Le 1 février 2003 - 362 mots

« La peinture n’existe pas. Il n’y a que des peintres. Et encore des moments de peintres », écrit Gérard Fromanger avec une radicalité et une fougue que n’ont pas atténuées quarante années de pratique picturale. Ces propos font sourire son ami Serge July qui y voit une façon pour l’artiste d’oublier, d’effacer l’histoire de la peinture pour mieux avoir l’audace de peindre à son tour. Et sans doute a-t-il raison. Tout au long de ces pages il évoque l’histoire d’une amitié, du parcours, toujours exigeant, toujours dynamique d’un peintre, et retrace le portrait sociologique et politique des quarante dernières années du XXe siècle. Le témoignage, à coup sûr, vaut la peine d’être entendu, même si le goût en est doux amer. Comment comprendre que tous ces combats, ces couleurs, ces drapeaux (ceux, « contre-révolutionnaires », que Fromanger produisit en plein 68) et que ces idées tumultueuses aient fini par se fondre dans un tel appauvrissement du sens, chassé par le règne du virtuel ? Reprenons quand même ; l’amitié est née un beau matin de mai 1968 sur le campus d’une université nommée Nanterre entre un étudiant du mouvement du 22 mars et un jeune peintre qui a fondé l’Atelier populaire des Beaux-Arts. Le parcours de Gérard Fromanger est celui d’un jeune homme pressé, batailleur, pétri d’une vitalité peu commune. Parrainé par Jacques Prévert et Alberto Giacometti, apparenté à la Nouvelle Figuration, il entre très tôt dans la galerie d’Aimé Maeght. Il le quitte lorsque sa peinture abandonne les nus gris pour basculer dans la couleur, une couleur qui le libère. Elle l’accompagnera toujours désormais, à travers ses séries successives et urbaines, élaborées à partir de reportages photo dans les années 1970  – « Boulevard des Italiens », « Le peintre et le modèle », « Annoncez la couleur » – jusqu’aux séries de quadrichromie récentes.
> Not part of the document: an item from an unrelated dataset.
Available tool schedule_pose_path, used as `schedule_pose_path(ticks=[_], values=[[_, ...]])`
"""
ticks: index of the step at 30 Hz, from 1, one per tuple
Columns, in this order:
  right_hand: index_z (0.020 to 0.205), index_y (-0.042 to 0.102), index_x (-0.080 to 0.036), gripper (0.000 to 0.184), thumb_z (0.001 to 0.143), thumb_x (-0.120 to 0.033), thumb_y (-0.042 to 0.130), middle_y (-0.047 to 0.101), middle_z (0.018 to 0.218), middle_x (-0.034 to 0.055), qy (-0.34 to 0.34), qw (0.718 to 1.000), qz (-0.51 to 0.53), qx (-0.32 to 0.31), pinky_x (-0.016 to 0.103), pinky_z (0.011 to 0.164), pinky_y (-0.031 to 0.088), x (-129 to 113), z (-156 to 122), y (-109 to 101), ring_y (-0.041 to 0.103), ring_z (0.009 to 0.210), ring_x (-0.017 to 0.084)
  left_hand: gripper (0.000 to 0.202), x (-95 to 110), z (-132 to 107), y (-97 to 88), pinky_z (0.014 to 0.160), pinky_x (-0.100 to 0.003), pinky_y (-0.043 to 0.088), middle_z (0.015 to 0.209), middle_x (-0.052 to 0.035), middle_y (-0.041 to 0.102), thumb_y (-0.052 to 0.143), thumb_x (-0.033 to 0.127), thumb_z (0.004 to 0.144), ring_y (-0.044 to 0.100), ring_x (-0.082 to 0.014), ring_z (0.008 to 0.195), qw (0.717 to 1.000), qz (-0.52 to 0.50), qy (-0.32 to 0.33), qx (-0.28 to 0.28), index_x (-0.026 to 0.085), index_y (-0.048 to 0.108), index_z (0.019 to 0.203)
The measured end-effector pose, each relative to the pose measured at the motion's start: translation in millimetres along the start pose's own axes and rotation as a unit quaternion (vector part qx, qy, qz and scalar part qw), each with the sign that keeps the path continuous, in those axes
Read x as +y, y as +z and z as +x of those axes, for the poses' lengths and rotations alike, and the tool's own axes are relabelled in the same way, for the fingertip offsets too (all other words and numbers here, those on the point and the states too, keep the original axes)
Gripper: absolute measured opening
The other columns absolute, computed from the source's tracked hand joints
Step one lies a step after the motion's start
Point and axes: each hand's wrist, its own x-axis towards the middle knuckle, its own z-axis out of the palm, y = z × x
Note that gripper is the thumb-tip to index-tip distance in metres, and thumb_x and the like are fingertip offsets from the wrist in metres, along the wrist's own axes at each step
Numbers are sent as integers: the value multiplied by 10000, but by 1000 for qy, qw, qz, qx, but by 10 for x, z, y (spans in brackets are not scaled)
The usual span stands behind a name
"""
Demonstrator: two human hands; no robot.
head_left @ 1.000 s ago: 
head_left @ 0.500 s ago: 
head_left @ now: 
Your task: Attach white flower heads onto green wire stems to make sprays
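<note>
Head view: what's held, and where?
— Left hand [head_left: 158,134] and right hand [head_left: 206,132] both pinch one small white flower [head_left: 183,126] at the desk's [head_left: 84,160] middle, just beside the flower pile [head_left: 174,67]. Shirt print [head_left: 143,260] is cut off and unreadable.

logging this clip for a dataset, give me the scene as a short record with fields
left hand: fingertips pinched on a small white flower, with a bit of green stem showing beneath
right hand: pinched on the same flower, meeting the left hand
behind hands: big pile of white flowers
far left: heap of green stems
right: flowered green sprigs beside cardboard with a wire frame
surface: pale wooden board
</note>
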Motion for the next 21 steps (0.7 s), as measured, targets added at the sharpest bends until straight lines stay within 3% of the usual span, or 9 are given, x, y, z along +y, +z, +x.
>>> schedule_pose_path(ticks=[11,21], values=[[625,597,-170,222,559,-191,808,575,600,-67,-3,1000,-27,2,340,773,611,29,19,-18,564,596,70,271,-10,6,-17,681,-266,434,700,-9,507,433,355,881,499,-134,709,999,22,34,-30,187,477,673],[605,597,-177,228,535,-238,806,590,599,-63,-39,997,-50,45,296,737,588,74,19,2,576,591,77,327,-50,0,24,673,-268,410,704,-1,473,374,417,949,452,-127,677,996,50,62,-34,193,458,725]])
Et si la couleur est, dans les premiers temps, l’instrument d’une liberté collective et militante, elle revendique petit à petit la fondation d’une liberté individuelle désirante. Car c’est bien du désir que Fromanger apporte in fine à une époque qui en manque singulièrement.

Serge July, Fromanger, éd. Cercle d’art, Paris 2002, 288 p., 59 euros.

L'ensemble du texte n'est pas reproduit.